Exercise aim
Retype all the records below exactly as they are, with no image carried over.

Data items
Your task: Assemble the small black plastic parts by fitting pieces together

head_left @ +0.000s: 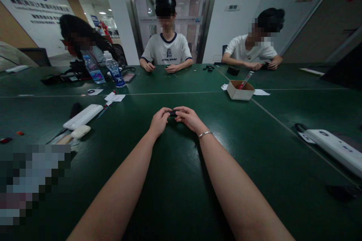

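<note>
Over the middle of the green table point(175, 165), both my arms reach forward and my fingertips meet around a small black piece point(172, 113). My left hand point(160, 121) pinches its left end between thumb and fingers. On the other end, the fingers of my right hand point(190, 119) are closed too, with a silver bracelet point(205, 134) at that wrist. The piece looks short and dark; its exact kind is too small to make out, and my fingers cover both its ends.
An open cardboard box point(240, 92) with a pen-like tube stands ahead right. Two water bottles point(114, 69) stand ahead left. White power banks or similar devices point(83, 116) lie left and right point(336, 147). Several black bits point(208, 68) lie at the far side, where three people sit.
</note>
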The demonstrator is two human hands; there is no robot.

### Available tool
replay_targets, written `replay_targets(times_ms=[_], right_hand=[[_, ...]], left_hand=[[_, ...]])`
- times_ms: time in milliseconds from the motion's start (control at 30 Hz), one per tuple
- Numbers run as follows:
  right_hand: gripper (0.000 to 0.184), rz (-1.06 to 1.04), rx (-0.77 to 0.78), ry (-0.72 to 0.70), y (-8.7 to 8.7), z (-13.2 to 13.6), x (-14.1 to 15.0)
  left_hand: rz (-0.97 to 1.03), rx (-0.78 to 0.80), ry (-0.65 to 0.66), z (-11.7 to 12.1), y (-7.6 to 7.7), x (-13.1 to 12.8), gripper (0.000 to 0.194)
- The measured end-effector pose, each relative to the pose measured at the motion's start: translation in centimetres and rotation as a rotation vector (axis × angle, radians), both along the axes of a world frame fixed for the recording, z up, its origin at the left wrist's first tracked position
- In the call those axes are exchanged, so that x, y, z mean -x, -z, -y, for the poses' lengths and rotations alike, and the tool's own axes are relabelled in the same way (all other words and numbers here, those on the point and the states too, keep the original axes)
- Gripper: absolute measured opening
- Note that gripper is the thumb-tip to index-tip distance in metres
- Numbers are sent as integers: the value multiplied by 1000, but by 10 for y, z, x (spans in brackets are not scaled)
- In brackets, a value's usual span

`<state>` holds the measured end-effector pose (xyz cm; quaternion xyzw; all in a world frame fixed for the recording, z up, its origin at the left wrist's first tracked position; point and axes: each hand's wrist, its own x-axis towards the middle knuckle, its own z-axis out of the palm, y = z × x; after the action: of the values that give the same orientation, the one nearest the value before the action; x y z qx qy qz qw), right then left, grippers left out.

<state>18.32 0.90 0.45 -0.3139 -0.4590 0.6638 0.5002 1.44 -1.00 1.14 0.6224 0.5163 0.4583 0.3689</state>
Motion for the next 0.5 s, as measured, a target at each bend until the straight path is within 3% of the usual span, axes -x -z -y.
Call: replay_targets(times_ms=[500], right_hand=[[31, 2, 5, 13, 0, 0, 0]], left_hand=[[-9, -3, -4, -1, 2, 0, 28]])
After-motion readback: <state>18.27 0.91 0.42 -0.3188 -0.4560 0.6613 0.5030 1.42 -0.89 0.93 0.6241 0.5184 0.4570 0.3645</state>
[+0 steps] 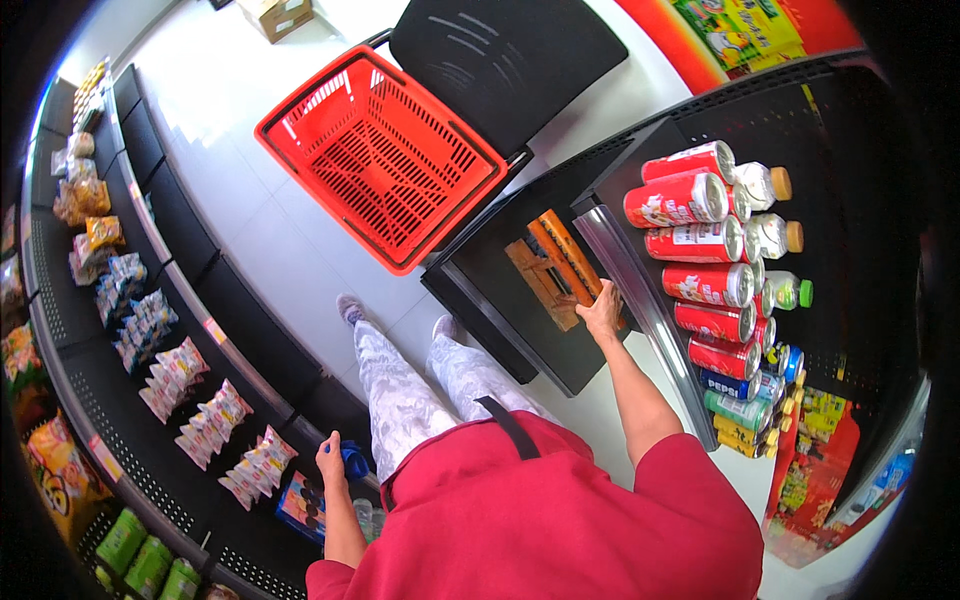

Your solution
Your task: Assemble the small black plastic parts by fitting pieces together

head_left @ +0.000s: 

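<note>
Over the middle of the green table point(175, 165), both my arms reach forward and my fingertips meet around a small black piece point(172, 113). My left hand point(160, 121) pinches its left end between thumb and fingers. On the other end, the fingers of my right hand point(190, 119) are closed too, with a silver bracelet point(205, 134) at that wrist. The piece looks short and dark; its exact kind is too small to make out, and my fingers cover both its ends.
An open cardboard box point(240, 92) with a pen-like tube stands ahead right. Two water bottles point(114, 69) stand ahead left. White power banks or similar devices point(83, 116) lie left and right point(336, 147). Several black bits point(208, 68) lie at the far side, where three people sit.
</note>
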The demonstrator is two human hands; there is no robot.

### Available tool
replay_targets, written `replay_targets(times_ms=[_], right_hand=[[_, ...]], left_hand=[[_, ...]])`
- times_ms: time in milliseconds from the motion's start (control at 30 Hz), one per tuple
- Numbers run as follows:
  right_hand: gripper (0.000 to 0.184), rz (-1.06 to 1.04), rx (-0.77 to 0.78), ry (-0.72 to 0.70), y (-8.7 to 8.7), z (-13.2 to 13.6), x (-14.1 to 15.0)
  left_hand: rz (-0.97 to 1.03), rx (-0.78 to 0.80), ry (-0.65 to 0.66), z (-11.7 to 12.1), y (-7.6 to 7.7), x (-13.1 to 12.8), gripper (0.000 to 0.194)
- The measured end-effector pose, each relative to the pose measured at the motion's start: translation in centimetres and rotation as a rotation vector (axis × angle, radians), both along the axes of a world frame fixed for the recording, z up, its origin at the left wrist's first tracked position
- In the call those axes are exchanged, so that x, y, z mean -x, -z, -y, for the poses' lengths and rotations alike, and the tool's own axes are relabelled in the same way (all other words and numbers here, those on the point and the states too, keep the original axes)
- Gripper: absolute measured opening
- Note that gripper is the thumb-tip to index-tip distance in metres
- Numbers are sent as integers: the value multiplied by 1000, but by 10 for y, z, x (spans in brackets are not scaled)
- In brackets, a value's usual span

`<state>` holds the measured end-effector pose (xyz cm; quaternion xyzw; all in a world frame fixed for the recording, z up, its origin at the left wrist's first tracked position; point and axes: each hand's wrist, its own x-axis towards the middle knuckle, its own z-axis out of the palm, y = z × x; after the action: of the values that give the same orientation, the one nearest the value before the action; x y z qx qy qz qw), right then left, grippers left out.

<state>18.32 0.90 0.45 -0.3139 -0.4590 0.6638 0.5002 1.44 -1.00 1.14 0.6224 0.5163 0.4583 0.3689</state>
Motion for the next 0.5 s, as measured, a target at each bend until the straight path is within 3% of the usual span, axes -x -z -y.
Call: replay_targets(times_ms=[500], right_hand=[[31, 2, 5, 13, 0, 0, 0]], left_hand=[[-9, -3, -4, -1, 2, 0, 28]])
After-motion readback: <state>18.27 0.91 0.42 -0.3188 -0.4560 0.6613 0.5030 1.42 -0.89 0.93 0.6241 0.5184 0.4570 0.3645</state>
[+0 steps] 

The exercise is done, with nothing left to add.